What is required: Once the line containing "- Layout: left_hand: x" is found in the entries below, reproduce it and every line after it, stopping at and including the line containing "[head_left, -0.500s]"; reproduce nothing else, and keep each line exact.

________________________

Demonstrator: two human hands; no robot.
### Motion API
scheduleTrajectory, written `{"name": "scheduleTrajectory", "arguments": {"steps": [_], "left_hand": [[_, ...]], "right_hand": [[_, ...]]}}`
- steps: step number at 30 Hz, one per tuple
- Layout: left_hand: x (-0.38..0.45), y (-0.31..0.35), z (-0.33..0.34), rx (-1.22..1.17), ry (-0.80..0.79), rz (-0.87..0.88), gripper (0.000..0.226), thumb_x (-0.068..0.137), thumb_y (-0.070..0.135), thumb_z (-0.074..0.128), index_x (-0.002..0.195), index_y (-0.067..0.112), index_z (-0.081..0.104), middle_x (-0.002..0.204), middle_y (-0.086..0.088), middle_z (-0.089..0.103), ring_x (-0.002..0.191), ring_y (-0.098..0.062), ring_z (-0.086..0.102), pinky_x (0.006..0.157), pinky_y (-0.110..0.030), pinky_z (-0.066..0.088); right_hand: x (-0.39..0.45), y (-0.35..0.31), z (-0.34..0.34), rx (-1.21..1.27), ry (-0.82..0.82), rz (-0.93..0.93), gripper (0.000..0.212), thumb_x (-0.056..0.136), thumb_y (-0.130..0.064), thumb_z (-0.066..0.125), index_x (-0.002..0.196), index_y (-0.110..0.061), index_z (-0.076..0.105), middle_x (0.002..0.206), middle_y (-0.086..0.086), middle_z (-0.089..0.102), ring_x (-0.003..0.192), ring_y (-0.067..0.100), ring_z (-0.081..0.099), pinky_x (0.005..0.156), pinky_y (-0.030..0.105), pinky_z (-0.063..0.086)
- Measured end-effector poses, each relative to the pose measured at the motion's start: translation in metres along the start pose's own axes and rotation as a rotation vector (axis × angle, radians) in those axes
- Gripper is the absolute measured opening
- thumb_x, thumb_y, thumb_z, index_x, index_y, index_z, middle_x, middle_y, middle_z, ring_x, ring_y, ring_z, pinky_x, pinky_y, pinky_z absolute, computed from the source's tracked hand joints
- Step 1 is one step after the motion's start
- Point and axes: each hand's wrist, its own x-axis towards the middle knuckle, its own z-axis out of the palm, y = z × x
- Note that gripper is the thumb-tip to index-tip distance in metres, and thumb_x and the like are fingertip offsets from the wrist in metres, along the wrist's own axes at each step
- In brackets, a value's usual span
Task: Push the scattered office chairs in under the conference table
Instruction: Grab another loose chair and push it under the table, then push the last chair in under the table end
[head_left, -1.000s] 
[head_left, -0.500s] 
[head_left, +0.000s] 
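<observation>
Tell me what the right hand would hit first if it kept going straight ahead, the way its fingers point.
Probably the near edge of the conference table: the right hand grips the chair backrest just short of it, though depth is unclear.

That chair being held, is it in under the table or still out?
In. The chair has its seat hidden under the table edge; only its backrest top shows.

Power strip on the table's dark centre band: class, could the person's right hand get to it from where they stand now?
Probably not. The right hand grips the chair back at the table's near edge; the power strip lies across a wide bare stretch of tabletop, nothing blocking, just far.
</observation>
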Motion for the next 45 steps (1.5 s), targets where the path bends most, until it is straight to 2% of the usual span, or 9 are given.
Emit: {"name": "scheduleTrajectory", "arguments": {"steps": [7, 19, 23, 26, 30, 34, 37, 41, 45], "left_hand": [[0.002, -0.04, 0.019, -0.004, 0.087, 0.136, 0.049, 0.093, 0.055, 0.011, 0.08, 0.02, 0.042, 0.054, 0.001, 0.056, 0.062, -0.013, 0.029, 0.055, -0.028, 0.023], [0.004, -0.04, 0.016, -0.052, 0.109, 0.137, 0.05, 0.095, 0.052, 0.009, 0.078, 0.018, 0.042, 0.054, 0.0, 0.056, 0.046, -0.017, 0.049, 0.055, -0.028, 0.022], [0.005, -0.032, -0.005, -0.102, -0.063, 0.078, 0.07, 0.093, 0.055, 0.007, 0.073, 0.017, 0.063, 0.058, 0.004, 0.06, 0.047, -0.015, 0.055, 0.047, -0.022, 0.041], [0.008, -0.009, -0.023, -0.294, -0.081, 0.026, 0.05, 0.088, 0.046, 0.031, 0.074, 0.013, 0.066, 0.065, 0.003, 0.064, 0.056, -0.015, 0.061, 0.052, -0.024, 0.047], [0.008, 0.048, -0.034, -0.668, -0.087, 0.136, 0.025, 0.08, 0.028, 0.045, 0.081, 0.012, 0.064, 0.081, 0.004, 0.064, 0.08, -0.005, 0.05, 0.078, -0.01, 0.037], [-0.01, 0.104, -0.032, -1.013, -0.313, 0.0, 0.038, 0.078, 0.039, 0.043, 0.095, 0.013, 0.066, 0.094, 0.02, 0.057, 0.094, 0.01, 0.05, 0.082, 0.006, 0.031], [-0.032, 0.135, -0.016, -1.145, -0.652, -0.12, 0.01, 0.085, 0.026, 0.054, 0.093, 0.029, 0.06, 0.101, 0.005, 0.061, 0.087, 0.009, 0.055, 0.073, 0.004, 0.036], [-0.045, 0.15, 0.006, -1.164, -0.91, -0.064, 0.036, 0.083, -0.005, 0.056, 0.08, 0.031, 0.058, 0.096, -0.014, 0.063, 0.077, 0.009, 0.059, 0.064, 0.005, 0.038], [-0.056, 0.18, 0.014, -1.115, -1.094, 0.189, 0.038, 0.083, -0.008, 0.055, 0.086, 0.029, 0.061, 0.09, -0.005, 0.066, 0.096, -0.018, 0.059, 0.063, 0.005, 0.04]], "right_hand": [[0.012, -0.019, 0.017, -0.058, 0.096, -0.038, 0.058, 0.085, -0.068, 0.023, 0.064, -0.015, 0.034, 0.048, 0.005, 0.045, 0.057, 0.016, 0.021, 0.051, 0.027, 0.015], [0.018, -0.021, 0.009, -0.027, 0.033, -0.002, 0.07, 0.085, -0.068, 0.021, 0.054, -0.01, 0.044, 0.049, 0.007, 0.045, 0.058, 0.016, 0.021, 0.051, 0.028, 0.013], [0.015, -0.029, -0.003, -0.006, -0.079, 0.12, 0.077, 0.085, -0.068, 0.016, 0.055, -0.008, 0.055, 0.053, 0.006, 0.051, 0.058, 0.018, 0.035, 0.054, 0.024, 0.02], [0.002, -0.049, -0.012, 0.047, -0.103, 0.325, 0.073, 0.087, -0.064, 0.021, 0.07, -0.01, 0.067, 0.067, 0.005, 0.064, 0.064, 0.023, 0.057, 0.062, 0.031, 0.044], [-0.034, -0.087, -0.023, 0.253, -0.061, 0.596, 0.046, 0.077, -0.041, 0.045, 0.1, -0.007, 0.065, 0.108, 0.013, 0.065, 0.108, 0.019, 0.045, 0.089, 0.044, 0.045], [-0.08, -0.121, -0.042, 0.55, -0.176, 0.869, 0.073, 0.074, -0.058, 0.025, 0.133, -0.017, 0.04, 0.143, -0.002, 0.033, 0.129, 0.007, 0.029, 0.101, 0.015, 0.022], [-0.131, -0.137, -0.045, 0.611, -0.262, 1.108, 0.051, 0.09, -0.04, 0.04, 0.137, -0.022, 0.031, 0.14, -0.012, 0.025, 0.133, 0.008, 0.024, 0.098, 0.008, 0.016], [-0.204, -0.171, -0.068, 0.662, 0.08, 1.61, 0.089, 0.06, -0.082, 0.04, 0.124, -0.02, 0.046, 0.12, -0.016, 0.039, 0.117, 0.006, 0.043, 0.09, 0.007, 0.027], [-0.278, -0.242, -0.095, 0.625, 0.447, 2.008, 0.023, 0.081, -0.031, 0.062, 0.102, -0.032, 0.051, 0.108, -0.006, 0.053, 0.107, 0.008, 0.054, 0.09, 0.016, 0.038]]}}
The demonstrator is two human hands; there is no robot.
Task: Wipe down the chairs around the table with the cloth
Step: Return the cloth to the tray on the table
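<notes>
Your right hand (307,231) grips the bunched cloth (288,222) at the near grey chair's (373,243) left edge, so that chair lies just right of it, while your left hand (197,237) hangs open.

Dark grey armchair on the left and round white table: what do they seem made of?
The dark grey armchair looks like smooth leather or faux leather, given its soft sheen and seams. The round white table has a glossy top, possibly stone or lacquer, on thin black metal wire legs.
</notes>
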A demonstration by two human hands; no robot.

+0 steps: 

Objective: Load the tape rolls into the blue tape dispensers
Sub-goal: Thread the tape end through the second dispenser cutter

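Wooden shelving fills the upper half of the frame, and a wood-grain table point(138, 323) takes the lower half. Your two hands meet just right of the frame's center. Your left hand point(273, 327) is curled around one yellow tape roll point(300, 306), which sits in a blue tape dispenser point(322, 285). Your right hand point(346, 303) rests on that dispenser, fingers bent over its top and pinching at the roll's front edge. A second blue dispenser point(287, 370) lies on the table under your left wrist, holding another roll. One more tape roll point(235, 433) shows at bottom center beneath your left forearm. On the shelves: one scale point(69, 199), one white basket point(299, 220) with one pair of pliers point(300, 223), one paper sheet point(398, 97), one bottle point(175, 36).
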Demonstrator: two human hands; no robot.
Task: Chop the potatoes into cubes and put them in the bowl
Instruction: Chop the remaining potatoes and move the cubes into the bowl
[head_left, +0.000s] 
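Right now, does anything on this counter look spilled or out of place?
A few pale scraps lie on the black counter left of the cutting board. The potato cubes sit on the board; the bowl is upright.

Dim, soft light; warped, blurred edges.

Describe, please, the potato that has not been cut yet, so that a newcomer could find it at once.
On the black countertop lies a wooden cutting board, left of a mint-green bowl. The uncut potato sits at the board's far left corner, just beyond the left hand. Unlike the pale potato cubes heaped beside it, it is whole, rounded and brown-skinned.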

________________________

Output of the task:
- Layout: left_hand: x (-0.38..0.45), y (-0.31..0.35), z (-0.33..0.34), rx (-1.22..1.17), ry (-0.80..0.79), rz (-0.87..0.88), gripper (0.000..0.226), thumb_x (-0.068..0.137), thumb_y (-0.070..0.135), thumb_z (-0.074..0.128), index_x (-0.002..0.195), index_y (-0.067..0.112), index_z (-0.081..0.104), middle_x (-0.002..0.204), middle_y (-0.086..0.088), middle_z (-0.089..0.103), ring_x (-0.002..0.191), ring_y (-0.098..0.062), ring_z (-0.086..0.102), pinky_x (0.006..0.157), pinky_y (-0.110..0.030), pinky_z (-0.066..0.088); right_hand: x (-0.39..0.45), y (-0.35..0.31), z (-0.34..0.34), rx (-1.21..1.27), ry (-0.82..0.82), rz (-0.93..0.93), gripper (0.000..0.212), thumb_x (-0.056..0.136), thumb_y (-0.130..0.064), thumb_z (-0.066..0.125), index_x (-0.002..0.196), index_y (-0.110..0.061), index_z (-0.076..0.105), middle_x (0.002..0.206), middle_y (-0.086..0.086), middle_z (-0.089..0.102), ring_x (-0.003..0.192), ring_y (-0.067..0.100), ring_z (-0.081..0.099), pinky_x (0.005..0.156), pinky_y (-0.030..0.105), pinky_z (-0.063..0.086)
- Measured end-effector poses, each relative to the pose measured at the motion's start: translation in metres along the start pose's own axes and rotation as a rotation vector (axis × angle, radians) in those axes
- Gripper is the absolute measured opening
- thumb_x, thumb_y, thumb_z, index_x, index_y, index_z, middle_x, middle_y, middle_z, ring_x, ring_y, ring_z, pinky_x, pinky_y, pinky_z absolute, computed from the source's tracked hand joints
- Step 1 is one step after the motion's start
- Point and axes: each hand's wrist, its own x-axis towards the middle knuckle, its own z-axis out of the palm, y = z × x
- Note that gripper is the thumb-tip to index-tip distance in metres, and thumb_x and the like are fingertip offsets from the wrist in metres, along the wrist's own axes at each step
- In brackets, a value's usual span
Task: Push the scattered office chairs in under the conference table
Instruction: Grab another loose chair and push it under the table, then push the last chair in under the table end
[head_left, -1.000s] 
[head_left, -0.500s] 

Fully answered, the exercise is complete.